All right, so there's an award serve.
[00:09:45] Speaker B: Right.
[00:09:46] Speaker A: Which.
[00:09:46] Speaker B: Those things are also nightmares. Like, I do not want to go to this heaven.
[00:09:50] Speaker A: Thank you. An award ceremony.
All right, so for the first time in centuries, Michael gets the award for most matches.
[00:10:00] Speaker B: I mean, Monica's waiting for it. Oh, yeah. She's about to get out of her chair. Yes. She's wondering who knows how many years.

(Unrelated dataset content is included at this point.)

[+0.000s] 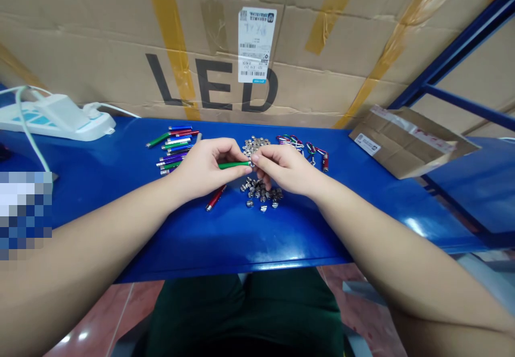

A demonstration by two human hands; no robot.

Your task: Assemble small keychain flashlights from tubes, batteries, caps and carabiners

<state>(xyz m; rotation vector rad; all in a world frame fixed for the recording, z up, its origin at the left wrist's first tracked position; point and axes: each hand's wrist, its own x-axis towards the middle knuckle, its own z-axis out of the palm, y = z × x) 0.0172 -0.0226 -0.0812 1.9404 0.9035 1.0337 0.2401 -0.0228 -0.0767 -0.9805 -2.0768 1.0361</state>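
Both hands (pixel 205 166) on green tube (pixel 233 165)

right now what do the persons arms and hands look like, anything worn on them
The left hand and right hand are bare, no gloves, rings or watch showing. The left forearm and right forearm are bare too, no sleeves or markings in view.

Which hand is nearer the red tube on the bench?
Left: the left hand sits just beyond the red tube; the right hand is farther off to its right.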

[00:10:06] Speaker A: In a row she's been on the COVID of, like, Angel Weekly every year for centuries.
And Michael has, like, you know, ba, ba, ba. He's just knocked her off her perch. But the thing about Michael's matches is they don't last.
[00:10:22] Speaker B: That's right.
[00:10:23] Speaker A: Right.
[00:10:23] Speaker B: He makes that quota, but there's no longevity.

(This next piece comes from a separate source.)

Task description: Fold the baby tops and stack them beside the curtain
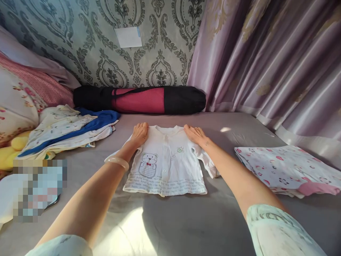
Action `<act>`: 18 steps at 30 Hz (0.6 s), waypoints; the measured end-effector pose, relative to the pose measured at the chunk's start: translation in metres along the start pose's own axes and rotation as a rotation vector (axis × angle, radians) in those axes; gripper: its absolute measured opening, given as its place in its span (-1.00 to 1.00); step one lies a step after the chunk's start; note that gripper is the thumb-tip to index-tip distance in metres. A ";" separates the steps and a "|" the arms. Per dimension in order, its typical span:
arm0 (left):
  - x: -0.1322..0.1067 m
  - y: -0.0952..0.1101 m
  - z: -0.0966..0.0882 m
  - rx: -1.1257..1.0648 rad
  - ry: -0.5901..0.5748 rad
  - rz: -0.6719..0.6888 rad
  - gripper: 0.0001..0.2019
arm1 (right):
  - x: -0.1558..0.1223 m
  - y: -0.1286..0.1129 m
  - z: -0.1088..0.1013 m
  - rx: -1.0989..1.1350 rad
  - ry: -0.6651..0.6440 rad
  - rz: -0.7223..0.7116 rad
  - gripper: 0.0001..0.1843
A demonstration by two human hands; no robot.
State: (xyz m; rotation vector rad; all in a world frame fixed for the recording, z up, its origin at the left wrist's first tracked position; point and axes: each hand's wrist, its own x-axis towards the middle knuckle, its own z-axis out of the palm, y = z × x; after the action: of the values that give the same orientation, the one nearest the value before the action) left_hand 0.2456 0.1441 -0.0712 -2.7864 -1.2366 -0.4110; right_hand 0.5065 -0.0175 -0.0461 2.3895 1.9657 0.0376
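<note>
A small white baby shirt (170,163) lies front up on the grey bed sheet, its collar toward the wall. It has a bear print at the lower left, a small green print on the chest and rows of lettering along the hem. My left hand (140,133) is closed on its left shoulder, fingers curled over the cloth. At the opposite shoulder my right hand (195,133) pinches the fabric beside the collar. The right-hand sleeve sticks out under my right forearm; the other sleeve is mostly covered by my left arm.
On the left is a pile of baby clothes (66,131), with a yellow plush item (16,151) and a blurred-out object (39,192) nearby. A folded patterned cloth (282,169) lies at right. Along the wall rests a black and pink roll bag (138,100); purple curtains (261,53) hang at right.
</note>
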 end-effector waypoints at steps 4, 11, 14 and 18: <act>0.004 -0.002 0.008 -0.058 -0.143 -0.060 -0.68 | 0.003 -0.001 0.001 0.054 0.007 -0.017 -0.63; 0.018 0.012 -0.005 -0.162 -0.253 -0.074 -0.70 | 0.029 -0.014 0.005 0.236 -0.018 0.008 -0.60; 0.021 0.018 -0.007 -0.213 -0.284 -0.067 -0.70 | 0.037 -0.022 0.009 0.286 -0.001 0.051 -0.65; 0.019 0.021 -0.002 -0.223 -0.201 -0.118 -0.70 | 0.036 -0.028 0.014 0.286 0.085 0.086 -0.71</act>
State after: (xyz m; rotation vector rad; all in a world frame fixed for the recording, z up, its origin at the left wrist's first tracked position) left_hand 0.2728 0.1437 -0.0634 -3.0131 -1.4895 -0.2982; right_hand 0.4867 0.0230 -0.0623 2.6898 2.0254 -0.1515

[00:10:27] Speaker A: Yes. And then we find out that there's potential downsizes and.
[00:10:34] Speaker B: But there's the Valentine's Day department and the Halloween department of connections.

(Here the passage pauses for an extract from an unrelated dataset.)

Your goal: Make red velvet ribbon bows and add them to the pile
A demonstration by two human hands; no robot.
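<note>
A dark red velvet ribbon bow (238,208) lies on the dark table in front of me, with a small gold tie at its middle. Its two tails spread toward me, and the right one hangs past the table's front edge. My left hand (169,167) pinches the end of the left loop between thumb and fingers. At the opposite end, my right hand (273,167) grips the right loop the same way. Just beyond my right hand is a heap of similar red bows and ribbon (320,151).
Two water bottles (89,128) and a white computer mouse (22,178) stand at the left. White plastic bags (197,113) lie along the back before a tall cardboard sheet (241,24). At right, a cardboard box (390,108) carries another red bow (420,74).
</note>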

[00:10:40] Speaker A: Yes.
[00:10:40] Speaker B: I feel like this Christian audience might be like, how are they bringing Satan's holiday into this? I'm not mad, but we might have.
[00:10:48] Speaker A: To do a Halloween one. Yeah, yeah, yeah. Because those exist.
[00:10:52] Speaker B: Oh, my God.
[00:10:53] Speaker A: They're the same thing. There's, like, a lot of ghosts, you know, all of that. A lot of, like, going back in Time still the meet cutes. Yes. Girl. There's a whole thing.
[00:11:02] Speaker B: Such a babe in the woods.
[00:11:03] Speaker A: There's a whole.
But doesn't the Cupid department call them, like, oh, that's what they're gonna combine.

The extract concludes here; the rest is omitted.